Der Gscheite und der Blöde#

In diesem Genre war seinerzeit dir Form der Doppelconference auf ein ehernes Rollenprinzip gesetzt: einer ist der Gscheite und einer ist der Blöde, um die passenden Wuchteln zu produzieren, die auf solche Art aufgelegt und gekickt werden.

Ja, ich weiß: Jargon. Die Wuchtel ist einerseits der Fußball, ist hier andrerseits die Metapher für eine Pointe (Wuchtel = Pointe). Das Spannungsfeld zwischen dem Gscheiten und dem Blöden gebiert die Wuchtel/Pointe, die zurechtgelegt werden muß, damit man sie gut abschießen kann, um einen Treffer zu landen. Klar? Klar! So geht das. Denken Sie nicht, man dürfte blöd sein, um den Blöden zu geben. Das ist ein anspruchsvoller Job.

Ich orientiere mich freilich an älteren Motiven. In meinen Kindertagen waren Karl Farkas und Ernst Waldbrunn die Meister der Doppelconference; klassisches österreichisches Kabarett, doch mich begeistert ein historisches Duo, das allerdings von zwei Blöden gegeben wird: Bouvard und Pécuchet, die uns Gustave Flaubert hinterlassen hat.

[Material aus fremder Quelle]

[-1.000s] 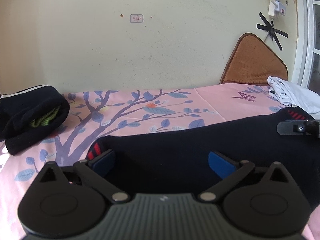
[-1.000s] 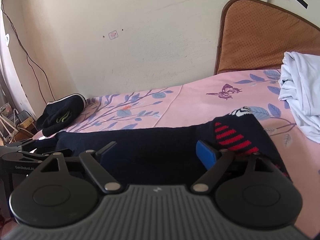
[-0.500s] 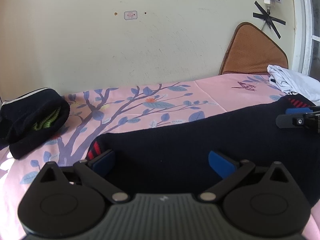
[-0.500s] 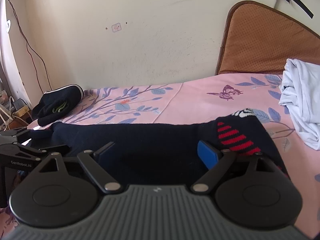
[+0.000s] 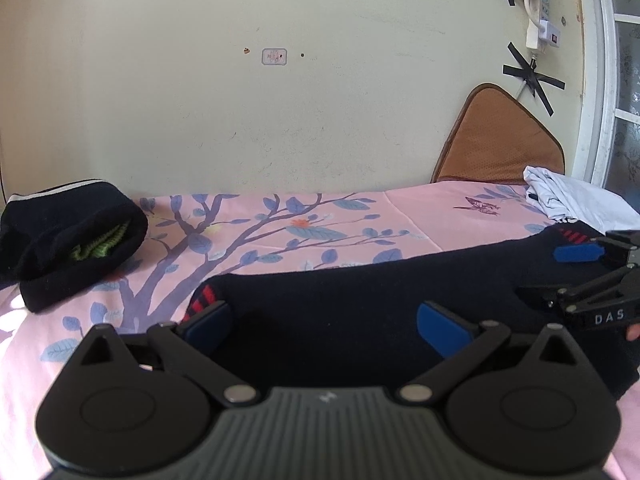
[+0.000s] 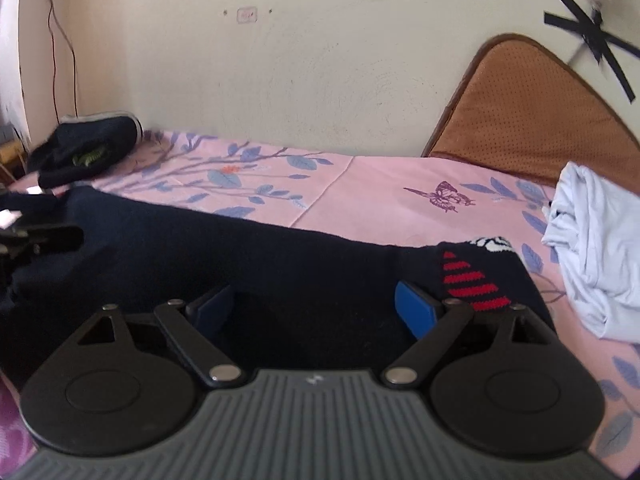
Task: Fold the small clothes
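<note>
A dark navy garment [image 5: 360, 304] with red-striped corners lies spread across the pink bed sheet [image 5: 280, 232]; it also shows in the right wrist view [image 6: 260, 264]. My left gripper [image 5: 324, 324] is open over its left end, blue pads apart. My right gripper [image 6: 316, 308] is open over its right end, beside the red-striped corner [image 6: 468, 280]. The right gripper also shows at the right edge of the left wrist view [image 5: 592, 276].
A folded black garment with green trim [image 5: 68, 236] lies at the far left of the bed. A crumpled white garment [image 6: 596, 244] lies at the right. A brown cushion [image 6: 532, 116] leans on the wall behind.
Both grippers stay open over the dark garment. The right wrist view has swung and tilted, so the garment runs diagonally. The right gripper looms larger in the left wrist view.
</note>
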Available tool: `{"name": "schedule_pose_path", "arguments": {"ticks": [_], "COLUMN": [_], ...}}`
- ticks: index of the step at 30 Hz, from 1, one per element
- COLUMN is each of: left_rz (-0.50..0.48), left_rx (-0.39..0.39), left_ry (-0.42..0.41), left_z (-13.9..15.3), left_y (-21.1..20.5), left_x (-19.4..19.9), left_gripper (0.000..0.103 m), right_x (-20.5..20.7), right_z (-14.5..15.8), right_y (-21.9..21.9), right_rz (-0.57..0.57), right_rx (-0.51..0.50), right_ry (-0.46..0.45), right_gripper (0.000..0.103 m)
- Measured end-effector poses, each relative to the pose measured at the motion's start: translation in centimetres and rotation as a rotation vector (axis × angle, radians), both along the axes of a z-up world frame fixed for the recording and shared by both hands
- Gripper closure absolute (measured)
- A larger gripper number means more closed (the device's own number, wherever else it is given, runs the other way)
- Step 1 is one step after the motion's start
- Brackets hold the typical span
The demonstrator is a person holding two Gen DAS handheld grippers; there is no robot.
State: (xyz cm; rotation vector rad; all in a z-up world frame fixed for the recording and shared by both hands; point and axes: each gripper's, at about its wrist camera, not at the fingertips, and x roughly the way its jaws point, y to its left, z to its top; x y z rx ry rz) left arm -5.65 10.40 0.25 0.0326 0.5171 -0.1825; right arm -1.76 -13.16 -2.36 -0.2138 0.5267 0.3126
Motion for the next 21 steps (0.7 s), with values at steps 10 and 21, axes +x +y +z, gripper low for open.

Aber hier also Monika Lafers Waldorf & Stetler-Paraphrase, gezeichnet. Das Blatt sieht in der Nähe wie eine Lithographie aus, nagelt Payer und mich fest, auf daß wir uns losreißen mögen, denn da ist für zwei Goscherte noch viel zu tun; so wie die Welt aktuell beieinander ist.